__What to do__. Copy each line containing the word "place" from the records that follow, please.

Items from a data source:
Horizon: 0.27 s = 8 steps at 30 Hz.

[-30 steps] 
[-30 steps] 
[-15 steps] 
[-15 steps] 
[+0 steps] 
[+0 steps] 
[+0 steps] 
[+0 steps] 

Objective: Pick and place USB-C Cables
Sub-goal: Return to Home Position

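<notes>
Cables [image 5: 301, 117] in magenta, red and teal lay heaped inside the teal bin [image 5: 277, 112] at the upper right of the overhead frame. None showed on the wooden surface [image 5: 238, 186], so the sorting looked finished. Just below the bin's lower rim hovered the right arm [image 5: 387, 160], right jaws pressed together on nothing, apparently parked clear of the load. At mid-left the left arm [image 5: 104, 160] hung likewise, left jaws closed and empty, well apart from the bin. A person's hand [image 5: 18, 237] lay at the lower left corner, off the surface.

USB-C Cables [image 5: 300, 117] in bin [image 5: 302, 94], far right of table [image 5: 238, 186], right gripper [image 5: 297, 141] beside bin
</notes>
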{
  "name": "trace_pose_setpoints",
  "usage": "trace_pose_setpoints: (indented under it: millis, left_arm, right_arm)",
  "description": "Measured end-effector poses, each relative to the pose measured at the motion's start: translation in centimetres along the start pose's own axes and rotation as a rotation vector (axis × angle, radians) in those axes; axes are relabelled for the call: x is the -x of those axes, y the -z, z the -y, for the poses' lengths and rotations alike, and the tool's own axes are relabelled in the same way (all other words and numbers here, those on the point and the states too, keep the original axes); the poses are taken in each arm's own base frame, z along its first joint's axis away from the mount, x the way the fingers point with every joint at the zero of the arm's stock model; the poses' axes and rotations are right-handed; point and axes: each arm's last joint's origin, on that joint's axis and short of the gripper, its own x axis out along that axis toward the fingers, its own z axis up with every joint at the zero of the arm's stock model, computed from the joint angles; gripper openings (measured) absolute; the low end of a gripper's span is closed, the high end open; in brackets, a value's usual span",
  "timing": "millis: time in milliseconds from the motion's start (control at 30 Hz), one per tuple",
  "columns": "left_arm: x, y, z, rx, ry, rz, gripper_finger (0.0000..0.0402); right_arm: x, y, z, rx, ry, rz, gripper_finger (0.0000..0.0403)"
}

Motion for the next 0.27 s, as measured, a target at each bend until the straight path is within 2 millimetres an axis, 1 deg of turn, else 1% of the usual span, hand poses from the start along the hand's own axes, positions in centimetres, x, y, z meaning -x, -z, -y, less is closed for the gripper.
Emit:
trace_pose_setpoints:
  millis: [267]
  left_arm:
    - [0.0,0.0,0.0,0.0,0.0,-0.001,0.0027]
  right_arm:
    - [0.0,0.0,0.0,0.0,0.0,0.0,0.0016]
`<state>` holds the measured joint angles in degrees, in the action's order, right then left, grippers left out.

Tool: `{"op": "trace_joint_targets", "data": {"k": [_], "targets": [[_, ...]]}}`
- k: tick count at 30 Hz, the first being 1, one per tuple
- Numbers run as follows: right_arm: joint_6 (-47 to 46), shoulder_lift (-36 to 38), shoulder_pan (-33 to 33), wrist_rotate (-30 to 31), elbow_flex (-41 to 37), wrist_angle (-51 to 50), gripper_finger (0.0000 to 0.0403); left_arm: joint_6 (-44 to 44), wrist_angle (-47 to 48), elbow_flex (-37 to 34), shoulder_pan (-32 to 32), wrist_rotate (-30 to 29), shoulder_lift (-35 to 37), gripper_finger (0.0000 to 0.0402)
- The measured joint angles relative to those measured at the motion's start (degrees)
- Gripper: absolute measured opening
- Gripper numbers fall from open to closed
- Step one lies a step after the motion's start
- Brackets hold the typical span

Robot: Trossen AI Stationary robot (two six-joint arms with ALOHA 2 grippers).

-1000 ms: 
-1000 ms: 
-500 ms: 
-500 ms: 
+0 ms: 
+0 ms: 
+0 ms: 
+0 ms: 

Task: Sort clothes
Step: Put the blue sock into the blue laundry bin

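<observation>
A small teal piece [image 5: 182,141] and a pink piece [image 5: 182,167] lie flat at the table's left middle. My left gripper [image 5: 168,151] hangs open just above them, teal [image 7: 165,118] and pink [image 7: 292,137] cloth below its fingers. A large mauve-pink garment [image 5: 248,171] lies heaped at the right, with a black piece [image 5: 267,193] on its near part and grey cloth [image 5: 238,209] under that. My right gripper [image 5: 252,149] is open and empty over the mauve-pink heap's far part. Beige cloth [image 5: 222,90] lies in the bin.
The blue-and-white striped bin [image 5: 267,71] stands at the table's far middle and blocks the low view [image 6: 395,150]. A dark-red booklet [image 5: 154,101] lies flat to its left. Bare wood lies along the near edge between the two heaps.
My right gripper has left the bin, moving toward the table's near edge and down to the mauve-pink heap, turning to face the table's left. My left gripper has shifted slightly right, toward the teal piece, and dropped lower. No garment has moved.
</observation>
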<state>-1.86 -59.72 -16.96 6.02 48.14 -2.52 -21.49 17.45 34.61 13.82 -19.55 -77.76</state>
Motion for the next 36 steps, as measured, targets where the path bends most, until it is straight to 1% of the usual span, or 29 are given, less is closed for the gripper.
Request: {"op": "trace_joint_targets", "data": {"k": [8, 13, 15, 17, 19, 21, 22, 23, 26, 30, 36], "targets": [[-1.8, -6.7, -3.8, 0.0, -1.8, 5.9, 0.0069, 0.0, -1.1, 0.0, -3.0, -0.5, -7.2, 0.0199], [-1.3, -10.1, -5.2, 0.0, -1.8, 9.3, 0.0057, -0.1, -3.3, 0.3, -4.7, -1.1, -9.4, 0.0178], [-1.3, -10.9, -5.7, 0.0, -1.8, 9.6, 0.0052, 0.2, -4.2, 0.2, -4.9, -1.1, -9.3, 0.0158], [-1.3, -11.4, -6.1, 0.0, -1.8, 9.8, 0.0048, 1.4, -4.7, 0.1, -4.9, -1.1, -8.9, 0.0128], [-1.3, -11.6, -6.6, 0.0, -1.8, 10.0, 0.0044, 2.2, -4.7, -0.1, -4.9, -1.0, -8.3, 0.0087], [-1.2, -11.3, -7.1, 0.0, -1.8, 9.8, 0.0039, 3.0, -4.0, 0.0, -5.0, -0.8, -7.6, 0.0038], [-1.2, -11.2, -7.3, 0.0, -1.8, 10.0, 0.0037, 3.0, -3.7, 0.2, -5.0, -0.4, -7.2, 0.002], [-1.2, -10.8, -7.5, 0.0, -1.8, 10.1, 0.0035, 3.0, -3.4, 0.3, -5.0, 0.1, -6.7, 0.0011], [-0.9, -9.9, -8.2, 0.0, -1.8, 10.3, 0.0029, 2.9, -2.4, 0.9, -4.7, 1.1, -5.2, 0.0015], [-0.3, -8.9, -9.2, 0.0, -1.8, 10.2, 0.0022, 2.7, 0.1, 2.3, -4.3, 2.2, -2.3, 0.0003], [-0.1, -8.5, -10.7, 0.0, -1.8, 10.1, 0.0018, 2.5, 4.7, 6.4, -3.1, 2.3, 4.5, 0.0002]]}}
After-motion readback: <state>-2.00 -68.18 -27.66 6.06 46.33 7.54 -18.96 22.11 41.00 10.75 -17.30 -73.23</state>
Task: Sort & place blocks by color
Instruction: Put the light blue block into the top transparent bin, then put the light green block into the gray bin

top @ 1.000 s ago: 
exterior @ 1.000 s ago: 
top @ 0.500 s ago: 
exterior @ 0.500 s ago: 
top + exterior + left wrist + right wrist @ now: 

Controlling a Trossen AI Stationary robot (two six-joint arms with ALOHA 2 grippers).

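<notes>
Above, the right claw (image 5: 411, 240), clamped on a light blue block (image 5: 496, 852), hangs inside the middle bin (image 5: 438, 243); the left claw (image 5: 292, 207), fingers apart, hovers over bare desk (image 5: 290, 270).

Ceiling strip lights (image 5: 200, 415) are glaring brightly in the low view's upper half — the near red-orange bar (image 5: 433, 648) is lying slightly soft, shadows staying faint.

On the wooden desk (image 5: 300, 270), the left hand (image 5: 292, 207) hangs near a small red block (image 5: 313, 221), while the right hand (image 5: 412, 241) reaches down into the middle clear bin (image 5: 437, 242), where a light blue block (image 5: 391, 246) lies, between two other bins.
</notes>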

__Finished task__.
Objective: Pick and place USB-C Cables
Task: Sort & place blocks by color

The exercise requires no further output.